Il est rare que les elfes blancs quittent leurs îles. Ils se mélangent mal avec les autres races et préfèrent vivre en petites communautés, profiter de leurs richesses, de leur savoir et jouir de leur supériorité sur les humains, les nains et les autres elfes, tout en se délectant du temps qui passe.
Mais, parfois, l'un ou l'autre d'entre eux part à l'aventure sur le continent. Évidemment, pas simplement pour faire du tourisme. Fall et son père ont débarqué sur la terre des hommes pour chasser. Leur objectif est, toutefois, bien éloigné d'une vulgaire chasse à courre. Ce sont des elfes blancs. Ils visent l'animal le plus puissant et le plus dangereux de l'univers connu : le dragon blanc (et non pas le nain sobre par obligation dans une taverne). Les pisteurs elfes se sont donnés la mission de le traquer, de le dompter et de le ramener sur leur île.
Ce troisième tome de la série des Elfes nous fait découvrir une nouvelle branche chromatique de cette race d'illuminés hautains. Les elfes blancs présentés dans cette histoire correspondent, sans surprise, à l'elfe ultime de la mythologie de la fantasy ou aux hauts-elfes d'autres univers. Ils sont loin d'être mes personnages favoris mais, après déjà deux bonnes pioches dans cette série, je me suis laissé tenter.
Elfe blanc, coeur noir est le récit d'une longue chasse. Peru nous propose d'y suivre Fall et son mentor paternel, partis sur le continent pour montrer à leurs compatriotes qu'ils sont suffisamment forts et malins pour attraper un dragon blanc. Le père, chasseur expérimenté, doit également initier le fils dans ce domaine. L'histoire est longue, j'insiste sur cet adjectif, pour deux raisons : entre le début et la fin de la traque, des dizaines d'années se sont écoulées et les chasseurs elfes vont voyager à travers les terres d'à peu près toutes les races connues de l'univers. Étonnamment, malgré cette aventure bien étirée, mon ressenti de la longueur du scénario est étrange.

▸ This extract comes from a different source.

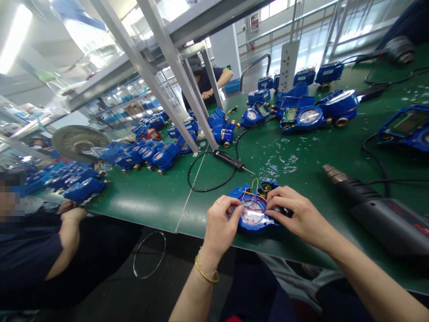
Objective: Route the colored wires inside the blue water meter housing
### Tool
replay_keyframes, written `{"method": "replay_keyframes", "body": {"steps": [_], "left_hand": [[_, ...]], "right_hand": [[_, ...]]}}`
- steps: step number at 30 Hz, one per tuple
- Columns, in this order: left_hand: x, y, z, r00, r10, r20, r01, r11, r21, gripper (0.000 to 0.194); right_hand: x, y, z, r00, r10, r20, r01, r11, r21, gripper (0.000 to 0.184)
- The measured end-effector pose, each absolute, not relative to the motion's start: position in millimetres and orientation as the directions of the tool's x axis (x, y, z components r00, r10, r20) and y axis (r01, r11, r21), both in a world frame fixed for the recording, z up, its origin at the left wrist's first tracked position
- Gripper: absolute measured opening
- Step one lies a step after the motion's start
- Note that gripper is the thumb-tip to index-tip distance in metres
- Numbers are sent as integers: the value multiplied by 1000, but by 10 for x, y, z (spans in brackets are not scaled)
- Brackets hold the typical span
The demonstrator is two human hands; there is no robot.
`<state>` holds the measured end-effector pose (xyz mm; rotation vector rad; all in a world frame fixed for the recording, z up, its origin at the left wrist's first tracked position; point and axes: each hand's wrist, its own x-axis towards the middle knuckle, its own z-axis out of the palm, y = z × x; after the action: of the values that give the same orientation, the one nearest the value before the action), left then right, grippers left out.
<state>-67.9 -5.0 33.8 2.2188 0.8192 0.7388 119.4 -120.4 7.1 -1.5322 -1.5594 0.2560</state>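
A blue water meter (254, 213) with its cover off lies near the front edge of the green table (157, 201), with red and yellow wires showing on top. My left hand (221, 223) pinches the wires at the meter's left side. My right hand (298, 214) presses on the meter's right side, fingers curled over a small dark part.
A soldering iron (229, 160) with a looped black cable lies just behind the meter. A heat gun (375, 210) rests at the right. Several blue meters (301, 116) crowd the back and left. A seated person's arm (67, 223) is at the left; another person (208, 82) stands far back.
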Motion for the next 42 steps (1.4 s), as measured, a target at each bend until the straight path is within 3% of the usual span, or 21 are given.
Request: {"method": "replay_keyframes", "body": {"steps": [3, 6, 9, 10, 12, 14, 18, 23, 27, 30, 33, 39, 42], "left_hand": [[-678, -26, 310, 598, 751, 279, 371, -568, 734, 20], [-604, 38, 325, 550, 738, 390, 351, -628, 694, 29], [-462, 143, 392, 617, 634, 466, 322, -744, 585, 15], [-409, 180, 416, 680, 582, 446, 310, -780, 544, 5], [-313, 243, 452, 802, 473, 364, 272, -833, 482, 14], [-242, 277, 458, 856, 418, 305, 258, -855, 450, 9], [-190, 261, 394, 821, 457, 342, 295, -853, 432, 13], [-212, 215, 364, 795, 477, 375, 279, -836, 473, 7], [-244, 150, 454, 843, 408, 350, 210, -849, 485, 4], [-258, 78, 518, 882, 417, 218, 279, -837, 471, 9], [-248, 39, 528, 864, 479, 153, 369, -811, 454, 8], [-161, 30, 479, 848, 470, 246, 406, -873, 271, 12], [-116, 32, 520, 840, 488, 236, 420, -861, 285, 11]], "right_hand": [[1216, -1221, 87, 167, 880, 445, 681, 223, -697, 15], [1217, -1224, 74, 160, 881, 446, 668, 236, -706, 19], [1214, -1227, 50, 136, 877, 460, 662, 265, -701, 21], [1215, -1233, 47, 128, 875, 467, 662, 275, -697, 21], [1222, -1257, 54, 117, 874, 472, 655, 289, -698, 22], [1234, -1295, 74, 118, 881, 458, 632, 289, -719, 25], [1247, -1361, 109, 160, 890, 427, 578, 266, -771, 27], [1214, -1287, 72, 345, 872, 348, 562, 105, -820, 10], [1188, -1145, 38, 289, 898, 332, 721, 24, -692, 11], [1184, -1071, 46, 259, 926, 274, 816, -59, -575, 15], [1192, -1049, 64, 265, 933, 242, 838, -99, -537, 15], [1245, -1089, 105, 315, 883, 347, 695, 34, -718, 16], [1270, -1096, 128, 330, 878, 345, 639, 61, -767, 15]]}}
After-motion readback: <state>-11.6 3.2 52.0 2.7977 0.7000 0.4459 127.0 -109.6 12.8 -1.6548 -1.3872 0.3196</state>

Les actions et les scènes se passent et se suivent si vite qu'on n'a que très peu l'impression du temps qui passe (surtout avec des elfes qui ne vieillissent pas). Cet album va vite. Trop vite. On dirait que toute l'histoire passe en avance rapide et ce ne sont pas les quelques bulles signalant que dix années ont passé qui arrangent le problème. On a à peine le temps de découvrir les personnages que Peru passe à autre chose, pour arriver à un résultat final décevant car trop simple et convenu.
Néanmoins, Peru construit son récit en différentes phases avec talent. Pour nous permettre de découvrir les elfes blancs, il lance, intelligemment, une série de réflexions sur la condition de ces elfes dans leur monde, sur leurs responsabilités, sur l'impact de leurs traditions et leur devenir.
Graphiquement, l'ensemble dessiné par Bileau et mis en couleurs par Merli est beau, fin et bien travaillé, avec une mention particulière sur la qualité des décors naturels. La mise en scène est, par ailleurs, vivante et rythmée. Toutefois, un élément du dessin m'a gêné tout au long de cette bande dessinée : Les visages façon cartoon m'ont cassé totalement l'immersion dans l'univers et j'ai eu beaucoup de mal à passer outre ce point.
Bref, Elfe blanc, coeur noir est un épisode plutôt réussi. S'il peut se prévaloir de qualités intéressantes (l'album est graphiquement remarquable, l'aventure est divertissante, les interrogations sur la condition des elfes et l'atmosphère générale), il pèche aussi par plusieurs défauts assez gênants comme un rythme mal maîtrisé ou un design des têtes des personnages hors contexte selon moi.